Sonntag, 4. Juli 2010

Wir sind wieder Sommermärchen

Triumph für Deutschland, Riesenglück für die frühere Klimakanzlerin Angela Merkel! Der grandiose Sieg der deutschen Nationalauswahl bei der Fußball-WM in Südafrika, den Merkel ohne ihren Gatten Joachim Sauer auf der Tribüne des Stadions in Kapstadt erlebte, lässt Deutschland von mehr träumen - und kaum Platz für andere Themen wie die im Turnierschatten durchgezogene Entscheidungen zur Erhöhung der Krankenkassenbeiträge, der Zurücknahme des Spekulatonsverbotes an den Börsen und die Einwilligung der EU zur Preisgabe aller Swift-Daten.

Wie bei der EM vor zwei Jahren, als das "Gesetz zum Umsetzung des Rahmenbeschlusses des Rates über die Vollstreckung von Entscheidungen über die Sicherstellung von Vermögensgegenständen und Beweismitteln in der Europäischen Union" unbemerkt über die Bühne gebracht wurde, so dass alle Grundrechte in Deutschland seitdem nur noch "nach Maßgabe" gelten, überstrahlt der Sport das wahre Leben. Damals nutzten kommunale Wohnungsunternehmen die Gelegenheit, ihr Eigentum an Staatsbanken zu verpfänden, um Löcher im Stadthaushalt zu stopfen, heute befiehlt die EU die Einführung von weitreichenden Speicherpflichten im Internet, ohne dass es jemand bemerkt.

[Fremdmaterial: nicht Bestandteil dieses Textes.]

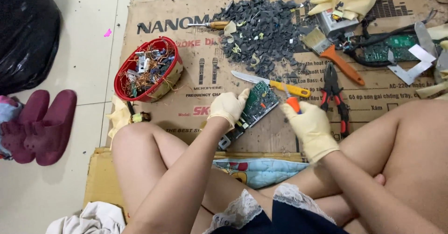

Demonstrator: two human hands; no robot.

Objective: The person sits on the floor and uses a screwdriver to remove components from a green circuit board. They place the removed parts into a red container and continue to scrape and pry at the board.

Deutschland im Siegesrausch. Wir sind wieder Sommermärchen! Das frühere Nachrichtenmagazin "Der Spiegel" wird zum Sportblatt, die FAZ konzentriert sich auf Schiedsrichterkritik, die einzige wahre staatliche Nachrichtenagentur dpa rühmt "DFB-Elf stürmt mit 4:0 ins Halbfinale!". Schland einmal mehr außer Rand und Band, der Irre aus Bagdad vernichtend geschlagen wie zuletzt die Briten in der Panzerschlacht von Sollum. Die Welt zurück im Säurebad des Volksfrohsinns: Da tanzt das Volk auf den Straßen, bunte Bälle fliegen durch die Luft, Mitteldeutschland singt und säuft, die Sonne knallt, Trötenorchester marschieren. Es ist Karneval auf allen Kanälen, als wäre aller drei Tage Rosenmontag. Angela Merkel, die als junge Politikerin auszog, das Weltklima zu retten, hat zurEuropameisterschaft vor zwei Jahren 18 Tonnen CO2 zusammengeflogen, um den Titel zu sichern. Diesmal steht sie bislang bei acht, wenn alles klappt, kann sie auf 24 Tonnen kommen. Der Spaß muss es wert sein.

Anno damals Fußball schafft Handlungsfreiheit.

Wie immer recht gut abgeschrieben, allerdings einen halben Tag zu spät: Kein schöner Schland

1 Kommentar:

Die Anmerkung hat gesagt…

Dann setze ich meinen letzten Kommentar fort.

24 Tonnen CO2 werden also für einen WM-Sieg der Deutschen fällig? Das müßte doch drin sein, zumal ja mit entsprechenden Zertifikaten gedealt wird und die Deutsche Bank dies straffrei darf, wie wir dieser Tage gelernt haben.

24 Tonnen CO2 für den Titel? Ich bin dabei.

Vielleicht wird's etwas weniger, denn das Halbfinale läßt die Klimakanzlerin ausfallen, da sie ja defintiv eines kleinen oder sogar großen Finals angesichtig werden kann.

Und das mit der Vermeidung der Weltgrößen des Fußballs auf dem Weg ins Finale, das schrieb dazumal die BILD. Es wäre von Vorteil gewesen, sich gegen die zweite Garnitur des Weltfußballs ins Finale zu kicken. So hatte man gegen die Niederländer das Quentchen mehr an Kraft, das den Titel bescherte. Die Ost-Ohrfeige (BILD) bewirkte Wunder.

BILD titelte damals allerdings auch:

Tag 10: Vor DDR-Spiel: Warum wir heute gewinnen!